→ WORK TO BE COMPLETED
Among the entries below, find the lines holding "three" and copy them.

[Collection entries]
========================================================================

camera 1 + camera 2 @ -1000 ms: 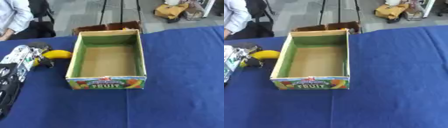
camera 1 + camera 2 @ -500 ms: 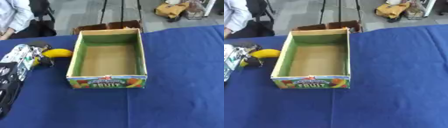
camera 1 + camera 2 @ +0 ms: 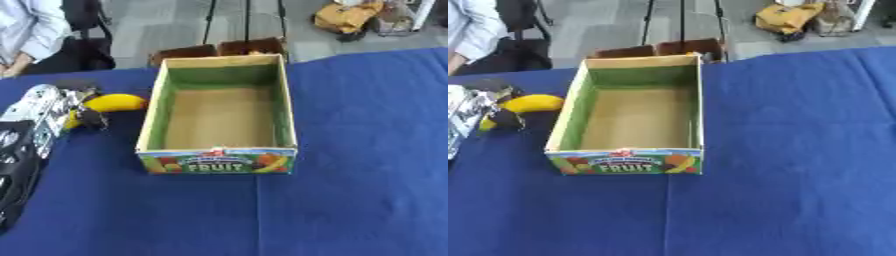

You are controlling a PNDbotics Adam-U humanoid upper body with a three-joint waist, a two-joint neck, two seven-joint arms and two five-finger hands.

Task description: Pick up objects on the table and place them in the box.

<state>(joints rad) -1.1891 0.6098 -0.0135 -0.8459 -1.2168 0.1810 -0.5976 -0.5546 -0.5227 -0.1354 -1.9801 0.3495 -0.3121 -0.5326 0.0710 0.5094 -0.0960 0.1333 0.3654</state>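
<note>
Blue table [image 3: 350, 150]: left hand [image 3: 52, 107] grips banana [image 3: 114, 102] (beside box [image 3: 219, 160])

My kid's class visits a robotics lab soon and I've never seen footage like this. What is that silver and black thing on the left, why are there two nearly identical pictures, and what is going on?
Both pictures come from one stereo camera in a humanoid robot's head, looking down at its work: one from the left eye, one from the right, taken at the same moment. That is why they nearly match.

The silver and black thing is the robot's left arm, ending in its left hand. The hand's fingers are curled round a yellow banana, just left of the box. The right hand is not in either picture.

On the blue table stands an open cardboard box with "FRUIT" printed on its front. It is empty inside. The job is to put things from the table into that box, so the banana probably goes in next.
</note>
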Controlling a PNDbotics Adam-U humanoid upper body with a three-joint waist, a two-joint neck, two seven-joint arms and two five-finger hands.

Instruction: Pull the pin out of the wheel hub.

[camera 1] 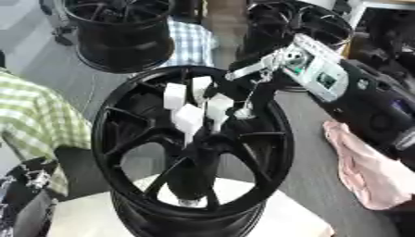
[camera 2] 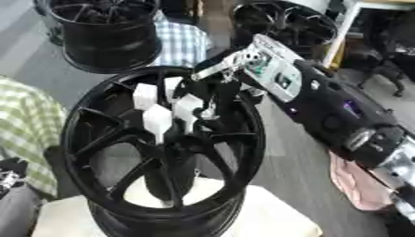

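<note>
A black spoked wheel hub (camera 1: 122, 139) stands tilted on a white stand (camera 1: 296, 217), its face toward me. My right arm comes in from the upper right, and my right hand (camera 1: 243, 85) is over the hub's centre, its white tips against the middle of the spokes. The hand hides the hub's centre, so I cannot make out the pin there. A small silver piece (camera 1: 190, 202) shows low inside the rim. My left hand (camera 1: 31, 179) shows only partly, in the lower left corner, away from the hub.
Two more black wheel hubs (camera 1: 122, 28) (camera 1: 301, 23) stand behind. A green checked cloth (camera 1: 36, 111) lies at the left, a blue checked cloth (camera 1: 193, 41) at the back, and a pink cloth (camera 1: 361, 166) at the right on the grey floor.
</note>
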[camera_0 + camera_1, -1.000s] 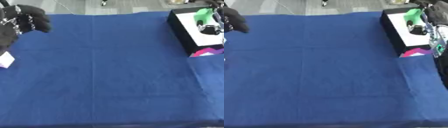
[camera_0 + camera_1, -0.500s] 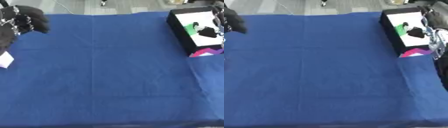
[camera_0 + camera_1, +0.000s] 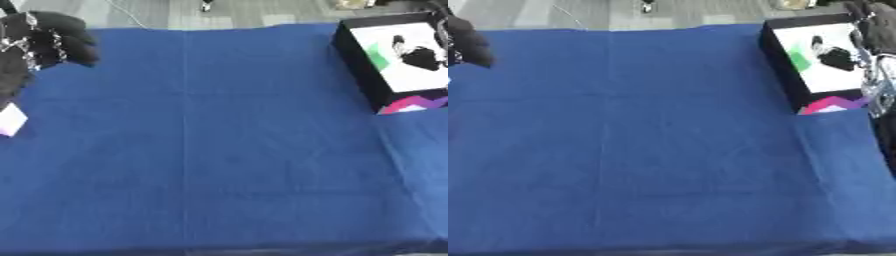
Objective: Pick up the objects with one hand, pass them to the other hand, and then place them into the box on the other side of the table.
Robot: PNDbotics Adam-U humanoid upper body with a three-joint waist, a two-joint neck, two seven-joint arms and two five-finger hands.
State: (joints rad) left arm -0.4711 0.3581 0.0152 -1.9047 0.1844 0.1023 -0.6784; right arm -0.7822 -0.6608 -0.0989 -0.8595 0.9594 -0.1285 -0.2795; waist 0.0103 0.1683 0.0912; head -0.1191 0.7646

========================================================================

→ WRITTEN ANSWER
You are controlling a PNDbotics Adam-U humanoid upper body with a three-joint waist, a two-joint neck, two seven-joint arms and two five-finger hands.
Controlling a PNDbotics Adam-U humanoid upper body with a three-joint waist, a two-joint neck, two seven-joint arms and two five-finger hands.
Robot: PNDbotics Adam-U humanoid upper body with a three-joint waist, a two-joint neck, two seven-joint arms and two five-finger hands.

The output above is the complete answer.